Başbakan yardımcısından önemli açıklamalar

Başbakan Yardımcısı Cevdet Yılmaz ve eski Başbakan Yardımcısı Ali Babacan, Boğaziçi Üniversitesi'nde düzenlenen C20 Zirvesi'ne katıldı. Başbakan Yardımcısı Yılmaz, yolsuzlukla mücadelenin kurumların şeffaflığının artırılması ve STK'lar ile medyanın yardım

Başbakan Yardımcısı Cevdet Yılmaz ve eski Başbakan Yardımcısı Ali Babacan, Boğaziçi Üniversitesi'nde düzenlenen C20 Zirvesi'ne katıldı. Başbakan Yardımcısı Yılmaz, yolsuzlukla mücadelenin kurumların şeffaflığının artırılması ve STK'lar ile medyanın yardımcılığıyla olacağını belirterek, "Bunun için öyle bir ekosistem yaratmak gerekir ki, bunun için de eylem ve strateji planlarımız hazır" dedi.
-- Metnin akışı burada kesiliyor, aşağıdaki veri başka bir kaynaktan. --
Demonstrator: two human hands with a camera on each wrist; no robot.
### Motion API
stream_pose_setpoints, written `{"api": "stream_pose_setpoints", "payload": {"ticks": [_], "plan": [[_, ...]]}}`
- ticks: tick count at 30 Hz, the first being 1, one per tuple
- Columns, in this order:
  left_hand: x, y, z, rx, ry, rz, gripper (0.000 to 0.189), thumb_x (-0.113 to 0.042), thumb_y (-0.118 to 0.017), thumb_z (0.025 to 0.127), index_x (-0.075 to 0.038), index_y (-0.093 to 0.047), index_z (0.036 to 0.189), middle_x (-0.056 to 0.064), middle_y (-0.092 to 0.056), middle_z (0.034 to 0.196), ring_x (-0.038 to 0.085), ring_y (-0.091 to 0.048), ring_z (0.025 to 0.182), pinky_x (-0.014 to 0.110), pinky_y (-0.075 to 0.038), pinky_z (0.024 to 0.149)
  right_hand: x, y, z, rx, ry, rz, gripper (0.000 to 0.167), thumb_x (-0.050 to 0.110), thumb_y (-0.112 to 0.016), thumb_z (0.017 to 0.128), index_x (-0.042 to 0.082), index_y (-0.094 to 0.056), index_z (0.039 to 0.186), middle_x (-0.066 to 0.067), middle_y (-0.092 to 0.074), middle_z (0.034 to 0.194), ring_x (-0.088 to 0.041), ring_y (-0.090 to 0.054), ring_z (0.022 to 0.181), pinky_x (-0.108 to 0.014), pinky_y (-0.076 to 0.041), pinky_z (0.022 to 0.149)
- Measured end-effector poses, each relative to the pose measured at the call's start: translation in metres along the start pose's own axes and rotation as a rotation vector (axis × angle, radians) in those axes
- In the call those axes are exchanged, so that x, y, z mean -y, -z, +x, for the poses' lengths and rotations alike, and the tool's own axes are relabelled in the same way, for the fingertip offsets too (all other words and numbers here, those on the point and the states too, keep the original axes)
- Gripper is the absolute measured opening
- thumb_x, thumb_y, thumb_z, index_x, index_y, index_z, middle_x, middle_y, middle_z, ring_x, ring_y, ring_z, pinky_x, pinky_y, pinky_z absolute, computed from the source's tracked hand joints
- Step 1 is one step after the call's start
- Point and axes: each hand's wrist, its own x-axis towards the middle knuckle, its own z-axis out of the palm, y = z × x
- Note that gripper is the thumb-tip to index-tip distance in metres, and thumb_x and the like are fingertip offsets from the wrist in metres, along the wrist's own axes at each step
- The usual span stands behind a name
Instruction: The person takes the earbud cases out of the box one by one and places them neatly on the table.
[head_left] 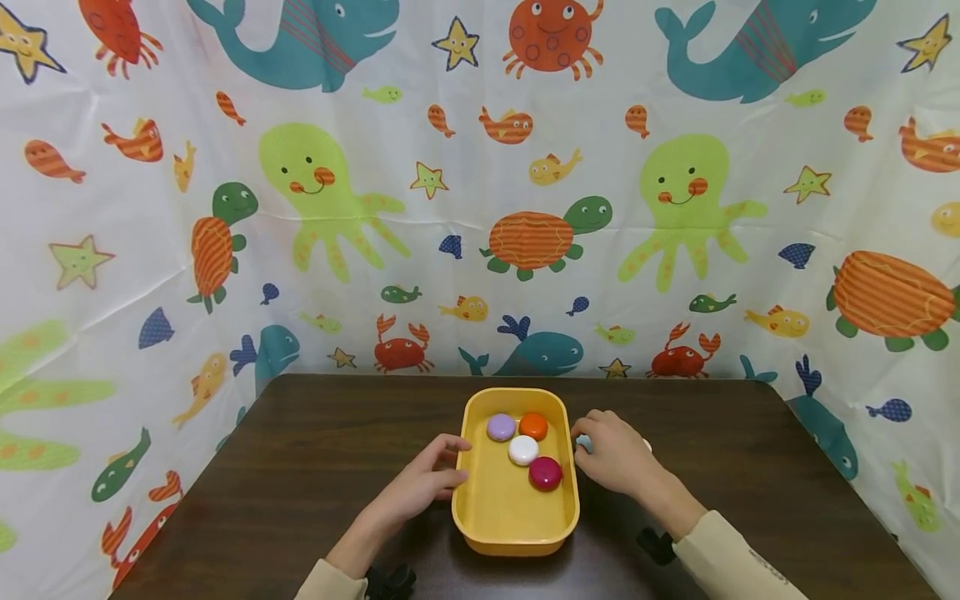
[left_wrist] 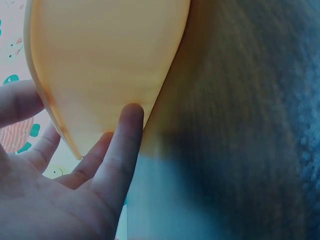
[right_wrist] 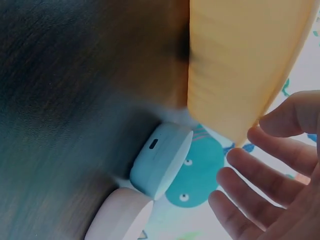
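Note:
A yellow plastic tray (head_left: 510, 517) stands on the table, holding a lilac puck (head_left: 501, 427), an orange puck (head_left: 533, 427), a white puck (head_left: 523, 451) and a magenta puck (head_left: 545, 473). My left hand (head_left: 420, 482) rests its fingertips against the tray's left side and rim, fingers only slightly bent. Right of the tray, my right hand (head_left: 617, 454) hovers palm down with loosely bent fingers. Under it is a light blue rounded puck (right_wrist: 161, 160) with a small dark slot in its side. Beside that sits a pale pinkish puck (right_wrist: 120, 215), mostly hidden behind the hand in the head view.
The dark wooden table (head_left: 360, 425) extends to both sides of the tray. Behind it hangs a white curtain (head_left: 450, 333) printed with sea animals. Dark straps (head_left: 656, 546) show at the wrists, next to beige sleeves (head_left: 731, 558).

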Motion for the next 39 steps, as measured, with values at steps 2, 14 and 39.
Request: {"api": "stream_pose_setpoints", "payload": {"ticks": [2, 14, 39], "plan": [[-0.001, 0.000, 0.000, -0.005, -0.006, -0.002, 0.042, -0.015, -0.061, 0.101, -0.005, -0.045, 0.138, 0.022, -0.048, 0.130, 0.030, -0.058, 0.109, 0.046, -0.056, 0.091, 0.002, 0.001, 0.001, -0.011, 0.002, -0.005, 0.013, 0.015, -0.073, 0.086, 0.012, -0.075, 0.099, -0.007, -0.068, 0.101, -0.023, -0.058, 0.092, -0.042, -0.056, 0.086], [0.001, 0.001, 0.001, 0.005, -0.007, -0.017, 0.041, -0.015, -0.060, 0.101, -0.005, -0.045, 0.139, 0.022, -0.048, 0.131, 0.030, -0.059, 0.110, 0.046, -0.056, 0.091, 0.016, 0.003, 0.003, -0.034, 0.039, 0.028, 0.016, 0.013, -0.075, 0.086, 0.008, -0.075, 0.101, -0.001, -0.064, 0.096, -0.020, -0.054, 0.088, -0.038, -0.054, 0.082], [0.002, 0.001, 0.000, 0.002, 0.004, 0.011, 0.042, -0.017, -0.060, 0.101, -0.007, -0.045, 0.138, 0.021, -0.049, 0.133, 0.027, -0.058, 0.109, 0.046, -0.056, 0.093, 0.035, -0.006, 0.010, 0.050, 0.150, 0.001, 0.018, 0.019, -0.077, 0.086, 0.014, -0.075, 0.103, 0.003, -0.063, 0.095, -0.017, -0.051, 0.091, -0.036, -0.054, 0.081]]}}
Başbakan Yardımcısı Cevdet Yılmaz, Boğaziçi Üniversitesi'nde düzenlenen C20 (Sivil Toplum 20) Zirvesi'ne katıldı. Zirveye Cevdet Yılmaz'ın yanı sıra, eski Başbakan Yardımcısı Ali Babacan, İstanbul Valisi Vasip Şahin, Dışişleri Bakanlığı Müsteşar Yardımcısı Ayşe Sinirlioğlu, C20 Türkiye Başkanı Zeynep Bodur Okyay, Müstakil Sanayici ve İşadamları Derneği (MÜSİAD) Genel Başkanı Nail Olpak, Türkiye İhracatçılar Meclisi (TİM) Başkanı Mehmet Büyükekşi, İstanbul Ticaret Odası (İTO) Başkanı İbrahim Çağlar, Boğaziçi Üniversitesi Rektörü Prof. Dr. Gülay Barbarosoğlu, İstanbul Sanayi Odası (İSO) Başkanı Erdal Bahçıvan, Dış İlişkiler Ekonomi Kurulu (DEİK) Yönetim Kurulu Başkanı Ömer Cihad Vardan, dünyadan 400'ün üzerinde sivil toplum temsilcisi katıldı.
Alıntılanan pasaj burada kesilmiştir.